Alright, to answer all the questions.

The budget would be $300 to $600 Per sub, i was thinking of a 2 sub setup, so total would be around 1,200. I would wait to get a bigger budget, but we need the punch to get the audience feeling the music. People like bass, and the severe lack of bass we have is disappointing. (Also im a bassist so i have a love for the low frequency)

We are a Screamo Metal band and we play in drop tunings a lot (Drop C and sometimes drop A), so we definitely need the separation of lows from the bass, and kick (Our vocalist doesn't do lows so that isn't an issue i don't think) and the Highs from our mains. However i know i can't run Aux-Fed because for one, the bass has a LOT of high frequencies because of the strings i use (Very punchy sound, hard to explain except with and example like Dig, by Mudvayne) and our mixer is basic and we need the aux sends for monitors (We have 4 Aux sends on a 16 channel analog mixer) Our current mains are each 200w active single 15" speakers. i think the response was like 40hz to 20khz (If that matters) I'm looking to upgrade this to a much more powerful passive system, but the bass is needed to drive more.


We usually play at generally high volumes (and 200w can carry in a small room), at least for small gigs up to about 400 people max and usually play on floor, not a stage. (When it is a stage, its not high enough to place a sub, or the place has a better PA anyway)

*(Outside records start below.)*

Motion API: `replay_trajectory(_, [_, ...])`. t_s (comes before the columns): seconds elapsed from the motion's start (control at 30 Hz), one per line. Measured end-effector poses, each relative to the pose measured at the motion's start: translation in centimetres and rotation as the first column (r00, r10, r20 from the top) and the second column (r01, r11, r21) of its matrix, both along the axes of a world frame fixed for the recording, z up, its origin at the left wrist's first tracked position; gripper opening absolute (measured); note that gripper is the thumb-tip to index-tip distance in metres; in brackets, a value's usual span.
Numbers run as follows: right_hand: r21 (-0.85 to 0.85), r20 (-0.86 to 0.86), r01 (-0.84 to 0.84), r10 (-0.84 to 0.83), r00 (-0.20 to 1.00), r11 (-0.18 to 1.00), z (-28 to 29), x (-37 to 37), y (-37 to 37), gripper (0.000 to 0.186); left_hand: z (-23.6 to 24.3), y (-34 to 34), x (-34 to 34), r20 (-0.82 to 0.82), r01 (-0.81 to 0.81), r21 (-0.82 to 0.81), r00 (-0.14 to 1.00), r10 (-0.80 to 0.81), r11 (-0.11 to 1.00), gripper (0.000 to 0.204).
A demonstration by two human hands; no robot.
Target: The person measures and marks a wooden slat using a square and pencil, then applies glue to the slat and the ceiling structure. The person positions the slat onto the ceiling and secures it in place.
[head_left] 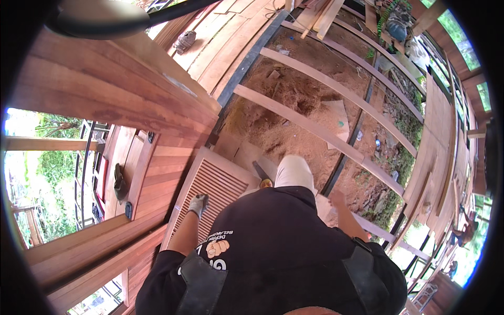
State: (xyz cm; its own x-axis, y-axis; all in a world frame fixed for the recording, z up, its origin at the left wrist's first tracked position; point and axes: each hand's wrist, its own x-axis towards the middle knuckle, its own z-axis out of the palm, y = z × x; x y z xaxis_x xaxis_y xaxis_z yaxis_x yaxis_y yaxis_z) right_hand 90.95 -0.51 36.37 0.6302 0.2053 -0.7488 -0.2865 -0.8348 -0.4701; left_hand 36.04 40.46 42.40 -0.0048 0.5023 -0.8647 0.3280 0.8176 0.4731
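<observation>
My left hand [198, 203], in a grey work glove, rests on the slats of a wooden louvred panel [220, 176]. Its fingers look curled in, and anything under them is hidden. The panel leans along the plank wall at my left. My right hand [336, 200] looks bare and hangs beside my knee, near a floor joist; its fingers are too small and unclear to read. Between the panel and my light-coloured trouser leg [295, 172] lies a dark, blade-like tool [260, 170] with a yellow-brown end [266, 183].
Bare wooden joists [320, 134] span a pit of reddish soil [273, 86] ahead. A plank wall [168, 173] with window openings stands left. Floorboards [210, 47] lie beyond it. Stacked boards [433, 142] line the right, where another person [464, 231] is far off.
</observation>
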Motion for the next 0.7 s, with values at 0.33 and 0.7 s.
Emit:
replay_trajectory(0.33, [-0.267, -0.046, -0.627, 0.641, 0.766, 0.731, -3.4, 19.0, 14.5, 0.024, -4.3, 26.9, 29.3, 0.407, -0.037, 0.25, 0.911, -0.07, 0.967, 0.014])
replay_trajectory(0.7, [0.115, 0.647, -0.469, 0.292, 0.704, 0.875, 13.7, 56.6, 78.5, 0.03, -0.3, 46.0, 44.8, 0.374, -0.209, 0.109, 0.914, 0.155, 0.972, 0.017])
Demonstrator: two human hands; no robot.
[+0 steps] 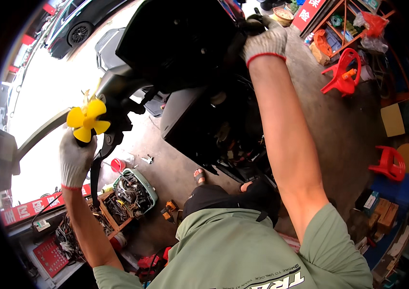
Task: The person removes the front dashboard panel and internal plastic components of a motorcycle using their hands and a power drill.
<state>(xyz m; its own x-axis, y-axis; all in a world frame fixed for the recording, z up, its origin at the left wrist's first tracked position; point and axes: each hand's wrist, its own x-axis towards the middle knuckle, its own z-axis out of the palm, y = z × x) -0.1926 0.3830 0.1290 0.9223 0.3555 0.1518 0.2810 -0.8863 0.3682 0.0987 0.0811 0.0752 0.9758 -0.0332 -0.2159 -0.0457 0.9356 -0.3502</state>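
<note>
A dark scooter's front end stands before me, its large black front panel at the top middle. Gloved in white knit, my left hand is closed round the left handlebar grip, which is mostly hidden by the glove. A yellow four-bladed toy propeller sits just above that hand. Beside it a black brake lever curves down. My right hand, in a white glove with a red cuff, reaches to the far right side of the panel. It is closed round a dark part there, apparently the right handlebar end.
Below the left handlebar stand a green-rimmed basket of metal parts and a wooden tray. An orange power tool lies on the floor. Red plastic chairs and a cluttered shelf are at right. A dark car is outside.
</note>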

If it matters, i have read up that some subs instead of a unidirectional pattern have omni-directional patterns (at least compared to most subs) i would be looking for a more omni-directional enclosure, and basically want to rock the house as much as i can with the budget.

As for ported designs, which are the most effective? I've seen some where the ports run down the sides of the speaker, i think it was an EAW that did that, and probably a few others, i think the most common I've seen is the ported bottom, etc. What effect do different port types have on the sound and volume of the sub?

Hope this clears things up, and thanks for all the help so far!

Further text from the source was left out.